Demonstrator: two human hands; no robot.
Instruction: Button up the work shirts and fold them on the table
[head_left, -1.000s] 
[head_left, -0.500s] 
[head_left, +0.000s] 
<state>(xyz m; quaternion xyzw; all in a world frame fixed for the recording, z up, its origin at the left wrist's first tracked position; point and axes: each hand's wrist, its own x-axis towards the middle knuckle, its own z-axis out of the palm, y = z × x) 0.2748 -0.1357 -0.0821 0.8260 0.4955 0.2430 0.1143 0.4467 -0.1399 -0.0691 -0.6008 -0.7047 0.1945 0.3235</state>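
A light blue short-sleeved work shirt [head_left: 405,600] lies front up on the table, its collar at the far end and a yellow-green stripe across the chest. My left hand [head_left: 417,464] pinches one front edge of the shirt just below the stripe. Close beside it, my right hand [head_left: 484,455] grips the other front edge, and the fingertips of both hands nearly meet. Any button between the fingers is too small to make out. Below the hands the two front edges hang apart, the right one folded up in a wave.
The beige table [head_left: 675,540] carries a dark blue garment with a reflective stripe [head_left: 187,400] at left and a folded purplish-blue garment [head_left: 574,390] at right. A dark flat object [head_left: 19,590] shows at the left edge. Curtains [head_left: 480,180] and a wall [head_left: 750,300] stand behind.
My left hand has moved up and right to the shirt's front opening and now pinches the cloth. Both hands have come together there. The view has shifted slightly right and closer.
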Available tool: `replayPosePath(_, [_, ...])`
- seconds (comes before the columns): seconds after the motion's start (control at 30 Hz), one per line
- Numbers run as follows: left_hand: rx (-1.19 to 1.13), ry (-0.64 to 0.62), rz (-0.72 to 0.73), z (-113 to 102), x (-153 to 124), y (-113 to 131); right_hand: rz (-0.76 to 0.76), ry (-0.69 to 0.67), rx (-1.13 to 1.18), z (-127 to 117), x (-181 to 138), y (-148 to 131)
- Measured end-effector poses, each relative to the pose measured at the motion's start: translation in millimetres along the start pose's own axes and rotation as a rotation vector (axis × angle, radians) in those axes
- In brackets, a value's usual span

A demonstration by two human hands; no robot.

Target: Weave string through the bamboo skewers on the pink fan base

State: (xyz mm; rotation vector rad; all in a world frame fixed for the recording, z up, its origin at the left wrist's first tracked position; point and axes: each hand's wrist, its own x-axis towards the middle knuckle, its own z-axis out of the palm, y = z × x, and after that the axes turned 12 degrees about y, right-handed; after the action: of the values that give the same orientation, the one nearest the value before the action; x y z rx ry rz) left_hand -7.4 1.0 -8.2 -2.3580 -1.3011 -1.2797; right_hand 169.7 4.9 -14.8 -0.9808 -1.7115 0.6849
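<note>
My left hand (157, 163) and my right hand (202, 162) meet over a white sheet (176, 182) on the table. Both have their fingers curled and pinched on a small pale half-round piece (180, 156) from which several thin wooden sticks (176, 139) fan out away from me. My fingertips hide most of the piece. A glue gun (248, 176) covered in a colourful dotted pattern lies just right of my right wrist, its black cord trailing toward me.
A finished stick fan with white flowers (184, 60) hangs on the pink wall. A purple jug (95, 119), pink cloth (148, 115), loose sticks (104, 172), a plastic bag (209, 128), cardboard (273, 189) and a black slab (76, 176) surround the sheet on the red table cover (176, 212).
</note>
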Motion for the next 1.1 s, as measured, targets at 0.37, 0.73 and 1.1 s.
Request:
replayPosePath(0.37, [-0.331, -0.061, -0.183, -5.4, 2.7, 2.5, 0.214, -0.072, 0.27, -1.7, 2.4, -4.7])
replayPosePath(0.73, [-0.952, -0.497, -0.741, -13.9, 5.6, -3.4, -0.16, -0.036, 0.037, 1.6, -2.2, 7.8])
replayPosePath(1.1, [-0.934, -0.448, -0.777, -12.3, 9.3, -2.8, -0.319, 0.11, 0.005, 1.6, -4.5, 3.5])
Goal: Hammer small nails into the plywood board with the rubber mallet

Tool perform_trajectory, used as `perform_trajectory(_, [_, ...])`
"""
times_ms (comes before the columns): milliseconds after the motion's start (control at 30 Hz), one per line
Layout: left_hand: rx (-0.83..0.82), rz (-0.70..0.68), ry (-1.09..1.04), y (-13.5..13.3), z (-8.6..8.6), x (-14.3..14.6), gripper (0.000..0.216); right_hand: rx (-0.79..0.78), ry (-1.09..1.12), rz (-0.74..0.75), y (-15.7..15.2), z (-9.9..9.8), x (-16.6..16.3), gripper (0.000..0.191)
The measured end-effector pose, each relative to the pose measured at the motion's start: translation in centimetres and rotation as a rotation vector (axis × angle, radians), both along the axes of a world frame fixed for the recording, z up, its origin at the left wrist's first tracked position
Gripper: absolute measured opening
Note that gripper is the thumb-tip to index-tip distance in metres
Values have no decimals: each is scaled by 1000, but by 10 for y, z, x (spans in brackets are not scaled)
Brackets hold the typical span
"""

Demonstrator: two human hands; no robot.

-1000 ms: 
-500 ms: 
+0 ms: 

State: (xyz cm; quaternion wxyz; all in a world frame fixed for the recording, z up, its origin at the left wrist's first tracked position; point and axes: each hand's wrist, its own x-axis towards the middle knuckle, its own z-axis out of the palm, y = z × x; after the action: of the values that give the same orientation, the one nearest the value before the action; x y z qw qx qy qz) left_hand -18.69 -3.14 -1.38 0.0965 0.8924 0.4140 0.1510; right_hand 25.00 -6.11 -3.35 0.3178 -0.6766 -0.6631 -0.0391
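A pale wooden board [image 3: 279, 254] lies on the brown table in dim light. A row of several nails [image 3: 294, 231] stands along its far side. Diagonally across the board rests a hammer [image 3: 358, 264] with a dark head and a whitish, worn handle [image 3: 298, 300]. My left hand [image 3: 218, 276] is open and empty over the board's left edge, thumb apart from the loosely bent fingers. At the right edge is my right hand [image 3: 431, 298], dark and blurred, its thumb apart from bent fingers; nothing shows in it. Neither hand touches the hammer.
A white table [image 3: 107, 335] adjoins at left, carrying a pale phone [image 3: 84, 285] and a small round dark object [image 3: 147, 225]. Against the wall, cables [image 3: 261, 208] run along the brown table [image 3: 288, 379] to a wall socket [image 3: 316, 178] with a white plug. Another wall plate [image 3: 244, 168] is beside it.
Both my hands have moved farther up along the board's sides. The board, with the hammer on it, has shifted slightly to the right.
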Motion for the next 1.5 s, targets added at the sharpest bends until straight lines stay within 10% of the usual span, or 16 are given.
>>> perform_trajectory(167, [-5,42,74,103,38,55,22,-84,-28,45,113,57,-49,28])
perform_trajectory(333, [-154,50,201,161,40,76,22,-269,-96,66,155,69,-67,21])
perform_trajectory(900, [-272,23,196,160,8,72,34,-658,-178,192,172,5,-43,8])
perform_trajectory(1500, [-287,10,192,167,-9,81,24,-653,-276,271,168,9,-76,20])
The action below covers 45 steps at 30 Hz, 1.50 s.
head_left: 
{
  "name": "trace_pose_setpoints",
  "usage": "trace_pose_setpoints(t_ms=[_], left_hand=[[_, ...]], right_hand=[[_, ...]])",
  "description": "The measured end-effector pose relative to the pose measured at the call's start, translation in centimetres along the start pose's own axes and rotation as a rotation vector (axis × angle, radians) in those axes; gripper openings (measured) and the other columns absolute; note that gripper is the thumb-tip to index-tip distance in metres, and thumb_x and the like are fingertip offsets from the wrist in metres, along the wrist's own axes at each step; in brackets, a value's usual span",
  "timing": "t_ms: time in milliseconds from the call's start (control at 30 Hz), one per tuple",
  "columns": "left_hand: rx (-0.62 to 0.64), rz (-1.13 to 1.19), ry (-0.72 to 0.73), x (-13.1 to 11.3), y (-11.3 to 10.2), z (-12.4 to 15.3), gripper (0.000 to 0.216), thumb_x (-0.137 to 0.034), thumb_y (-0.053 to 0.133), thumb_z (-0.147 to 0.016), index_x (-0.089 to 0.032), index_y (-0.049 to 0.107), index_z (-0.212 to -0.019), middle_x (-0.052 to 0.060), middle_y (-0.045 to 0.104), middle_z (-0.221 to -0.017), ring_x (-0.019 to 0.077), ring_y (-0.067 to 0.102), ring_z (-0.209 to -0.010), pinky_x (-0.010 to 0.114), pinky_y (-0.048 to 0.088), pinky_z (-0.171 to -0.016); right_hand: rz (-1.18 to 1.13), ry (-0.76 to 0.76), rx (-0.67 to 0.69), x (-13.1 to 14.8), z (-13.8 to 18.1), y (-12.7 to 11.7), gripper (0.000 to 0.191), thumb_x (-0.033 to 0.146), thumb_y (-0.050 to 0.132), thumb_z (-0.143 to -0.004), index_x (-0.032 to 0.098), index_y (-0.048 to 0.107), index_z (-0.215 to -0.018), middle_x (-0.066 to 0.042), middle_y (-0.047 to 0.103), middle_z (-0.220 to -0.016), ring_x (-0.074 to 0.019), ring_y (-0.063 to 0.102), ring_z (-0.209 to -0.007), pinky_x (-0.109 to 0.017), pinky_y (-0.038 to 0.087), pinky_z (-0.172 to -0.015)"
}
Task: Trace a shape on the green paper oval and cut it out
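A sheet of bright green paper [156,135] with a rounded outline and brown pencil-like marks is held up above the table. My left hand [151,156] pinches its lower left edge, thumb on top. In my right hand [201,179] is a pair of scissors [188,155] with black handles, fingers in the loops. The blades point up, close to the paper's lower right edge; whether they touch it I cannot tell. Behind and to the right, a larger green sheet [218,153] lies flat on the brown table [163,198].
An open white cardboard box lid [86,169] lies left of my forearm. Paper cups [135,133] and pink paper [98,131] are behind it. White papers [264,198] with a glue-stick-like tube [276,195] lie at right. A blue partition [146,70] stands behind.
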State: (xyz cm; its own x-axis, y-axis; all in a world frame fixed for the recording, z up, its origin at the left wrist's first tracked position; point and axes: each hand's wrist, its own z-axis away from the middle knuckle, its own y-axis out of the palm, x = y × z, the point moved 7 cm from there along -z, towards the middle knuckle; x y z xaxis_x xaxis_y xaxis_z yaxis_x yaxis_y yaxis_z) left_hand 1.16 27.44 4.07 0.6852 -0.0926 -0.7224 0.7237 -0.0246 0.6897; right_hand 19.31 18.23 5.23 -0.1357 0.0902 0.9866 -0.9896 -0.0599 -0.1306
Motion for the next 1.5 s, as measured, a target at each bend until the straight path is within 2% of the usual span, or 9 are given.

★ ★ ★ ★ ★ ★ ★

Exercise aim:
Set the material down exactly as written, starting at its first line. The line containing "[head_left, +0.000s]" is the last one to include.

Response area:
Demonstrator: two human hands; no robot.
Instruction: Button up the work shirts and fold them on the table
[head_left, -1.000s] 
[head_left, -0.500s] 
[head_left, +0.000s] 

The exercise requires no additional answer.